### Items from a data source
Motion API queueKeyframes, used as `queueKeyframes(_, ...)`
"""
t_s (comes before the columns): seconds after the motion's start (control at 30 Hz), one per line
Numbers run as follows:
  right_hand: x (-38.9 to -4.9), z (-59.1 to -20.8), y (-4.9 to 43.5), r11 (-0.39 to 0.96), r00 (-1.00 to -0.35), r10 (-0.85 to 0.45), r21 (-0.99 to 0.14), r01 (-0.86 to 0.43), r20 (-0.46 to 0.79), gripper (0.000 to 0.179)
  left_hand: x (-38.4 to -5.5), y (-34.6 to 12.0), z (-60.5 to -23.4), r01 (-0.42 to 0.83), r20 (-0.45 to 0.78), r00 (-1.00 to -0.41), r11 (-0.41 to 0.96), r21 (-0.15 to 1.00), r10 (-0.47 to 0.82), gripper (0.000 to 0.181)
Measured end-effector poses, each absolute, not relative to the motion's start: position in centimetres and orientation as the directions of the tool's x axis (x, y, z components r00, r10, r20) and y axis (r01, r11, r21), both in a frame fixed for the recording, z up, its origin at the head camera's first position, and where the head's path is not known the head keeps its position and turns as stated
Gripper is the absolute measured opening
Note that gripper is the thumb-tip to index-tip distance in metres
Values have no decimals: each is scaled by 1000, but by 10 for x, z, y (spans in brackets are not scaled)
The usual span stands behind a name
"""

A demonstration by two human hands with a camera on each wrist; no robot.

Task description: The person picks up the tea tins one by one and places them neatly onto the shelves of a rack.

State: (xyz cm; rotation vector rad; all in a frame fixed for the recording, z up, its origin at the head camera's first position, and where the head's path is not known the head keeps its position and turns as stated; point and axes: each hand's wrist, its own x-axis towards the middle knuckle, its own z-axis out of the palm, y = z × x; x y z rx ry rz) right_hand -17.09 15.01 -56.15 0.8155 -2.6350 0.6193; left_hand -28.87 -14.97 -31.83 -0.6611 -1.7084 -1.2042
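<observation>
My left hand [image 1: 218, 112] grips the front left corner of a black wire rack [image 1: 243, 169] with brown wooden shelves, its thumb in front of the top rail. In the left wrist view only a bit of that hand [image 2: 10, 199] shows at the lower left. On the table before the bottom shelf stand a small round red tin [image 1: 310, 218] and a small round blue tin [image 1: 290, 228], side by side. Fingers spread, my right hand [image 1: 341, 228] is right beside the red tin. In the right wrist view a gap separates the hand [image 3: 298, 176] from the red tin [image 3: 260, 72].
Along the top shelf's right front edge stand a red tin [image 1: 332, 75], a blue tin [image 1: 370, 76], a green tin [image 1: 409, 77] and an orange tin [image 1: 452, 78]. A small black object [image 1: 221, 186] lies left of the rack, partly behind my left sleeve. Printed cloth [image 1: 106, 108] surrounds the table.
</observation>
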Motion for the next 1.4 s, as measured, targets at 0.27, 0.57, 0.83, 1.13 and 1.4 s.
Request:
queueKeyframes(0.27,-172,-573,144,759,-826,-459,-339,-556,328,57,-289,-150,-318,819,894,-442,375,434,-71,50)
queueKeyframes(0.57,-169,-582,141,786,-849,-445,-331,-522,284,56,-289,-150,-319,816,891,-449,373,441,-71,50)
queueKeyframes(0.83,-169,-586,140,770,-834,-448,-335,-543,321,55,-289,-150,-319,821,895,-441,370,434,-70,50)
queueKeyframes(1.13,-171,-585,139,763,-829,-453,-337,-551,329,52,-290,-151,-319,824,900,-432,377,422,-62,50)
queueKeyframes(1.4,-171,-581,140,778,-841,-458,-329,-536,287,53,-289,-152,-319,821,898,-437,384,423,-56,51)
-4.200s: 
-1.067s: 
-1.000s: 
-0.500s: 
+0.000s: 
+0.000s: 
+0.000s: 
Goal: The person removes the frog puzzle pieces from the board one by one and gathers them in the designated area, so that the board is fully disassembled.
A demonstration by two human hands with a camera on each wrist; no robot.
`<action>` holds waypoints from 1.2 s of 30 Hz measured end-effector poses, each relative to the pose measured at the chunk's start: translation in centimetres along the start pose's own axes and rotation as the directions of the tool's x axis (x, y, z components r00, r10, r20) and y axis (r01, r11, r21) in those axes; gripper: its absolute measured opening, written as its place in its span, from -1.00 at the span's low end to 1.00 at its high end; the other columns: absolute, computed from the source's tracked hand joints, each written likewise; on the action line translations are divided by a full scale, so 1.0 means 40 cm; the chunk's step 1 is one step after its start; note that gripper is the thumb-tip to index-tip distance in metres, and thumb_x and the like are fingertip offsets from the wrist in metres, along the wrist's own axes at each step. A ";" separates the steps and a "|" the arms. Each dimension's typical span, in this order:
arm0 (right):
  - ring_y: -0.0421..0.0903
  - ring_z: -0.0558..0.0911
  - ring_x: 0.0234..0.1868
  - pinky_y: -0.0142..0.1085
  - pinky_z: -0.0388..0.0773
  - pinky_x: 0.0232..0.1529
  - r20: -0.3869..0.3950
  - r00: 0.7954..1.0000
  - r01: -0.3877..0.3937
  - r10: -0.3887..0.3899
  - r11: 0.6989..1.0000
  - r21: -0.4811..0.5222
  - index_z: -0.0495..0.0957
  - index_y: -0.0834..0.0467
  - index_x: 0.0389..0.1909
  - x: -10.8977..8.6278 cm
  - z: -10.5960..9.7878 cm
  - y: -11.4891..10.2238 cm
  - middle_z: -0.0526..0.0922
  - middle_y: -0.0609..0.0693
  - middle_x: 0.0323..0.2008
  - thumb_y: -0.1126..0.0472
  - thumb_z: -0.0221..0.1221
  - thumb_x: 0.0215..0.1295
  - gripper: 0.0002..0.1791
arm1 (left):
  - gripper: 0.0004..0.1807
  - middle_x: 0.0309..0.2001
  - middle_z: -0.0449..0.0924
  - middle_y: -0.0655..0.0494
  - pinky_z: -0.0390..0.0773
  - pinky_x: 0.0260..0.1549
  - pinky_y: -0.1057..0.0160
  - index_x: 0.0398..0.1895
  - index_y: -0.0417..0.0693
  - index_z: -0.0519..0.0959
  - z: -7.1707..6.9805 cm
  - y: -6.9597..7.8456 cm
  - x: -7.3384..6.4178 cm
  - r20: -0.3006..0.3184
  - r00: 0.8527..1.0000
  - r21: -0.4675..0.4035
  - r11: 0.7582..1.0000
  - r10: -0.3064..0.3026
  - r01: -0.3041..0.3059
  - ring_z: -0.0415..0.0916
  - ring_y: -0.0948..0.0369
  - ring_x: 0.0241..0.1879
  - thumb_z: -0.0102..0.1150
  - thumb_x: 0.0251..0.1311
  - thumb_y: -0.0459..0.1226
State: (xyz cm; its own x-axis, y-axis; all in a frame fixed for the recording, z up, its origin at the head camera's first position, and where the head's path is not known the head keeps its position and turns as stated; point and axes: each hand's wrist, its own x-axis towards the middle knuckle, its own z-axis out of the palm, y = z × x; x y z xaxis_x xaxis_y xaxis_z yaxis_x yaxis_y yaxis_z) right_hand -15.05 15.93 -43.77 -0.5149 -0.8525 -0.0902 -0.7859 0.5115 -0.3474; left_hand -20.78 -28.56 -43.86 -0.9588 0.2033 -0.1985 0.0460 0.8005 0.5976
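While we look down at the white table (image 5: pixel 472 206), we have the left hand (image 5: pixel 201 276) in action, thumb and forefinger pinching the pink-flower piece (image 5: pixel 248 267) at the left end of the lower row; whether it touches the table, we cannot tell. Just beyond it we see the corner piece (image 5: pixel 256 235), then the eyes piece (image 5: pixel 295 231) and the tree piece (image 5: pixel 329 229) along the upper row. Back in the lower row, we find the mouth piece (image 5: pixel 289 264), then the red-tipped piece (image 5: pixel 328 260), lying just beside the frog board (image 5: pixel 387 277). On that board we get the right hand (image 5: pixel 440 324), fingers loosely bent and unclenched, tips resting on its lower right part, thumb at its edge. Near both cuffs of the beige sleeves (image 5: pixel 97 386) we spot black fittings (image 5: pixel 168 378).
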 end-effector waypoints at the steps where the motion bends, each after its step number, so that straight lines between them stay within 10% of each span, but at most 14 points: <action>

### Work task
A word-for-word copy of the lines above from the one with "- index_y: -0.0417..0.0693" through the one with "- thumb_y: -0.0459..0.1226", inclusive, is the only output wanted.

### Output for this task
  - index_y: -0.0417..0.0693
  - index_z: -0.0519..0.0959
  - z: -7.1707..6.9805 cm
  - y: -6.9597..7.8456 cm
  - x: -7.3384..6.4178 cm
  - r20: -0.3006..0.3184
  - r00: 0.8527..1.0000
  - r21: -0.4675..0.4035
  - r11: 0.7582..1.0000
  - r10: -0.3064..0.3026
  - r01: -0.3041..0.3059
  - ring_z: -0.0415..0.0916
  - ring_y: -0.0948..0.0369
  - ring_x: 0.0241..0.1879
  - thumb_z: -0.0102..0.1150
  - thumb_x: 0.0251..0.1311
  - thumb_y: -0.0459..0.1226

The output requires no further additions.